Faktor yang dapat mempengaruhi temuan laboratorium :

• Kemoterapi dan sinar X dapat menurunkan hitung trombosit,
• Pengaruh obat (lihat pengaruh obat),
• Penggunaan darah kapiler menyebabkan hitung trombosit cenderung lebih rendah,
• Pengambilan sampel darah yang lamban menyebabkan trombosit saling melekat (agregasi) sehingga jumlahnya menurun palsu,
• Tidak segera mencampur darah dengan antikoagulan atau pencampuran yang kurang adekuat juga dapat menyebabkan agregasi trombosit, bahkan dapat terjadi bekuan,
• Perbandingan volume darah dengan antikoagulan tidak sesuai dapat menyebabkan kesalahan pada hasil :
  • Jika volume terlalu sedikit (= EDTA terlalu berlebihan), sel-sel eritrosit mengalami krenasi, sedangkan trombosit membesar dan mengalami disintegrasi.
  • Jika volume terlalu banyak (=EDTA terlalu sedikit) dapat menyebabkan terbentuknya jendalan yang berakibat menurunnya jumlah trombosit.
• Penundaan pemeriksaan lebih dari 1 jam menyebabkan perubahan jumlah trombosit

Bahan Bacaan :

1. Dacie, S.J.V. dan Lewis S.M., 1991, Practical Hematology, 7th ed., Longman Singapore Publishers Ptc.
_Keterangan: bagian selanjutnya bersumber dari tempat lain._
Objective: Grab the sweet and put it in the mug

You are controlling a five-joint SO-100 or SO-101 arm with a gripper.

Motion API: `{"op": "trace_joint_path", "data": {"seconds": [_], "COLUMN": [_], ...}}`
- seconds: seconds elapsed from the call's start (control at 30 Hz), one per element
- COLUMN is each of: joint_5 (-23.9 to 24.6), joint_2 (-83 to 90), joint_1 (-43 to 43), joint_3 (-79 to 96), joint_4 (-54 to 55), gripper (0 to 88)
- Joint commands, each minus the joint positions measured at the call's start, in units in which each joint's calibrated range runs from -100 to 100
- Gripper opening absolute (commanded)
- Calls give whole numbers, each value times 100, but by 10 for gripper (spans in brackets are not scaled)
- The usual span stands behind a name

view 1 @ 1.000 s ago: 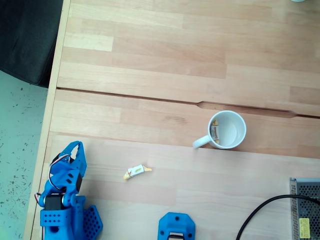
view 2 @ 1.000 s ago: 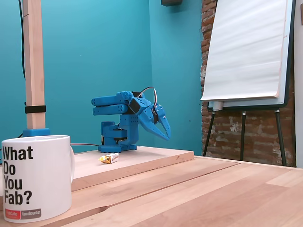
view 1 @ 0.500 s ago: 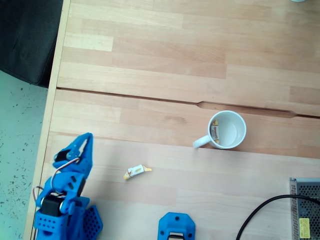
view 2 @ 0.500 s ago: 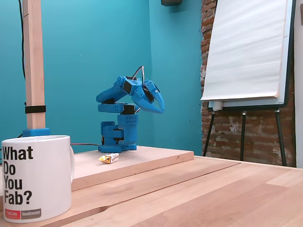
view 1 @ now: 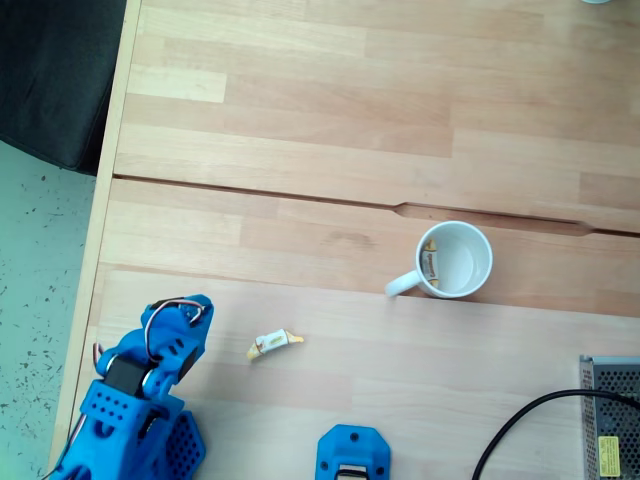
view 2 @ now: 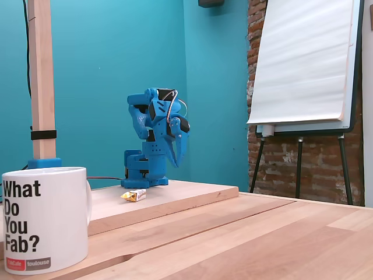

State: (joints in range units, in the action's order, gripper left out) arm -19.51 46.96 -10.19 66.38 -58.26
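Swung toward the sweet, tool state unclear; mug well apart.

1. The place looks like a maker workshop or fab lab: the mug reads "What Do You Fab?".
2. A flip chart stands by a brick wall.
3. A 3D-printed blue arm sits on a wooden worktop, near a metal power supply.
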Motion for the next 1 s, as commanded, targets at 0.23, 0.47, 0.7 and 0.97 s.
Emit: {"op": "trace_joint_path", "data": {"seconds": [0.23,0.47,0.7,0.97], "joint_5": [-63,-757,-1197,-1260], "joint_2": [-1185,-1761,-2200,-2200], "joint_1": [-637,-971,-1043,-1058], "joint_3": [-1500,-1670,-1678,-1919], "joint_4": [-134,-142,-142,-723], "gripper": [0,137,281,324]}}
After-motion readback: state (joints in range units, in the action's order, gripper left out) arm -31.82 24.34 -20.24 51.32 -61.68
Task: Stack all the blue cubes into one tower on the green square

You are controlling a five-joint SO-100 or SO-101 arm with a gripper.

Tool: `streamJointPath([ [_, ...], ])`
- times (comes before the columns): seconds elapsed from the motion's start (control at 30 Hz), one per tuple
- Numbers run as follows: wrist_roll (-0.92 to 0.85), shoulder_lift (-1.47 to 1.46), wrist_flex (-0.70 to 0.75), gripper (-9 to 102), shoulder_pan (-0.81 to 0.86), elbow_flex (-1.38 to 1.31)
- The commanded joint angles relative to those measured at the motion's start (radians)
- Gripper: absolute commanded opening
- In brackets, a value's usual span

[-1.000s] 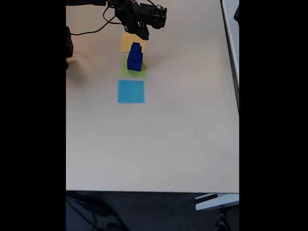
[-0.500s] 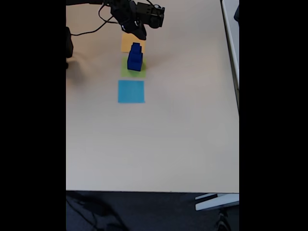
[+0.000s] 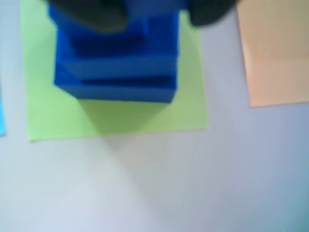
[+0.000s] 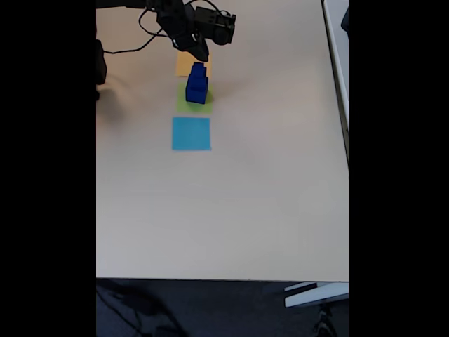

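On my wrist view, a thin sliver of light-blue paper (image 3: 2, 113) shows at the left edge. Next comes the green square (image 3: 116, 116), flat matte paper with crisp edges, and the blue cubes (image 3: 116, 72) stand stacked on it as a stepped tower, the broad block below and smaller ones above, their faces smooth and slightly blurred. To the right lies the orange square (image 3: 275, 63), also flat paper, apart from the green one. Two dark blurred finger shapes (image 3: 89, 17) sit at the top edge over the tower; I cannot tell whether the jaws are apart or together.

My fixed view gives the layout on the pale smooth table (image 4: 245, 210): the arm reaches in from the upper left, bent downward, with the gripper (image 4: 201, 54) above the orange sheet just behind the tower (image 4: 197, 84), clear of it. The whole light-blue square (image 4: 191, 133) lies nearer the camera
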Motion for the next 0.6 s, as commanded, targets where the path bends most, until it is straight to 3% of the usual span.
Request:
streamJointPath([
  [0.0, -0.018, 0.071, 0.002, 0, 0.017, -0.002],
  [0.57, -0.025, 0.081, 0.005, 0, 0.009, 0.028],
])
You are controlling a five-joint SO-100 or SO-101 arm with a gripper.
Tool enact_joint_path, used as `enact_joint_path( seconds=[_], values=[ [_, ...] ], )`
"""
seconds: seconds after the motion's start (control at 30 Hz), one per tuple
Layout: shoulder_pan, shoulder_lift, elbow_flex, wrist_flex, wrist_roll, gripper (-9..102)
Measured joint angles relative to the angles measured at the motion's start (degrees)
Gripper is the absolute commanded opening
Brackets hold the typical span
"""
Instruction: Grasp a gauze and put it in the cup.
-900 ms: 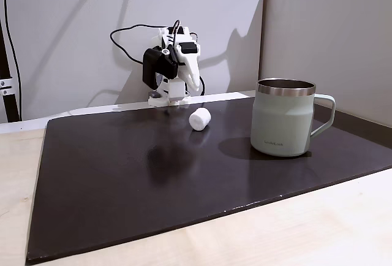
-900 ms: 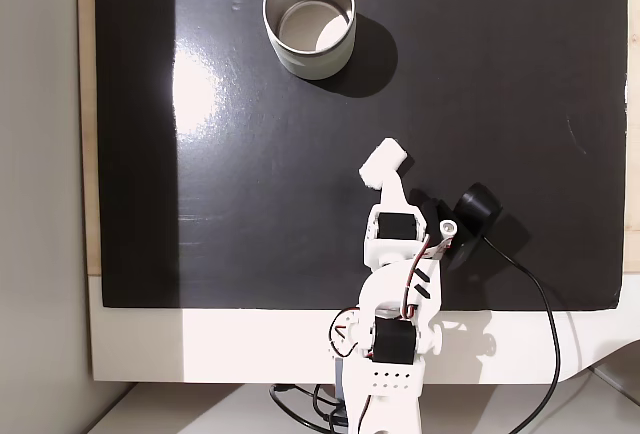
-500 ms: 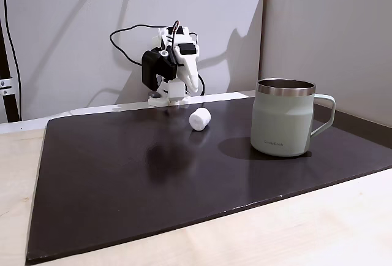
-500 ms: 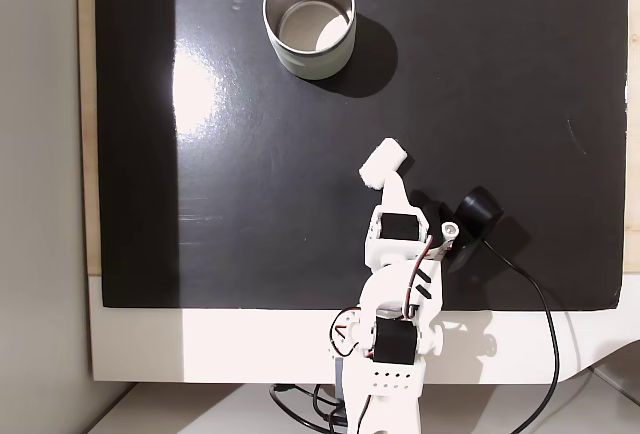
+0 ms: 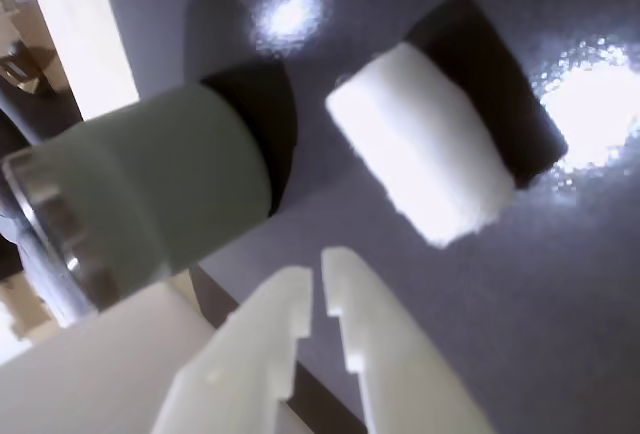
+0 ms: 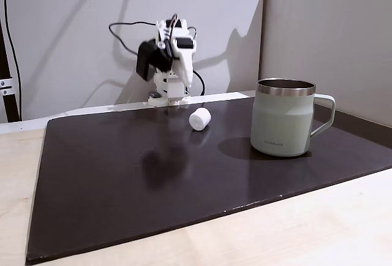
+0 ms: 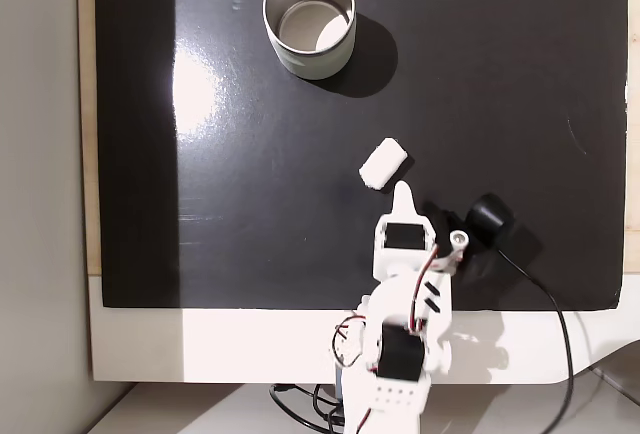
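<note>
The gauze [image 7: 383,163], a small white roll, lies on its side on the black mat [image 7: 520,74], also seen in the wrist view [image 5: 420,144] and a fixed view [image 6: 199,119]. The sage-green cup [image 7: 310,19] stands upright and empty well beyond it; it shows with its handle to the right [image 6: 285,119] and blurred at the wrist view's left [image 5: 140,194]. My white gripper [image 7: 403,190] hovers just short of the gauze, not touching it. Its fingers are shut with only a thin slit between them and nothing held [image 5: 315,274]. The raised arm looks motion-blurred [image 6: 184,73].
The arm's base [image 7: 395,374] sits on a white board at the mat's edge, with a black cable [image 7: 545,304] trailing right. The black wrist camera [image 7: 490,216] juts out beside the gripper. Light wood table [image 6: 306,229] surrounds the mat; a wall stands behind.
The arm has lifted and drawn back toward its base, so the gripper tip, which was over the gauze's edge, now sits clear of it. Gauze and cup have not moved.
</note>
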Motion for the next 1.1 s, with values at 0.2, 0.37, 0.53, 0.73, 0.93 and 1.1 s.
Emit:
enact_joint_path(
  seconds=[0.2,0.37,0.53,0.73,0.93,1.1],
  values=[
    [-1.67,-5.98,-16.17,8.88,-7.82,0],
    [-2.99,-19.07,-30.67,14.59,-16.61,8],
    [-2.90,-31.55,-40.96,20.57,-28.04,19],
    [-0.53,-42.01,-42.98,24.70,-42.89,27],
    [2.02,-54.84,-45.53,27.25,-50.10,31],
    [1.85,-65.21,-47.99,26.37,-50.45,31]
  ],
)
Ltd., Singapore.
2. Gandasoebrata, R., 1992, Penuntun Laboratorium Klinik, Dian Rakyat, Bandung.
3. Koepke, J.A., 1991, Practical Laboratory Hematology, 1st ed., Churchill Livingstone, New York.
4. Laboratorium Patologi Klinik FK-UGM, 1995, Tuntunan Praktikum Hematologi, Bagian Patologi Klinik FK-UGM, Yogyakarta.
5. Oesman, Farida & R. Setiabudy, 1992, Fisiologi Hemostasis dan Fibrinolisis, dalam : Setiabudy, R. (ed.), 1992, Hemostasis dan Trombosis, Balai Penerbit FKUI, Jakarta.
6. Ratnaningsih, T. dan Setyawati, 2003, Perbandingan Antara hitung Trombosit Metode Langsung dan Tidak Langsung Pada Trombositopenia, Berkala Kesehatan Klinik, Vol. IX, No. 1, Juni 2003, RS Dr. Sardjito, Yogyakarta.
7. Ratnaningsih, T. dan Usi Sukorini, 2005, Pengaruh Konsentrasi Na2EDTA Terhadap Perubahan Parameter Hematologi, FK UGM, Yogyakarta.
8. Sacher, Ronald A. dan Richard A. McPherson, alih bahasa : Brahm U. Pendit dan Dewi Wulandari, editor : Huriawati Hartanto, 2004, Tinjauan Klinis Hasil Pemeriksaan Laboratorium, Edisi 11, EGC, Jakarta.
9. Widmann, Frances K., alih bahasa : S. Boedina Kresno dkk., 1992, Tinjauan Klinis Atas Hasil Pemeriksaan Laboratorium, edisi 9, cetakan ke-1, EGC, Jakarta, hlm. 117-132.
10. Kee, Joyce LeFever, 2007, Pedoman Pemeriksaan Laboratorium dan Diagnostik, Edisi 6, EGC, Jakarta.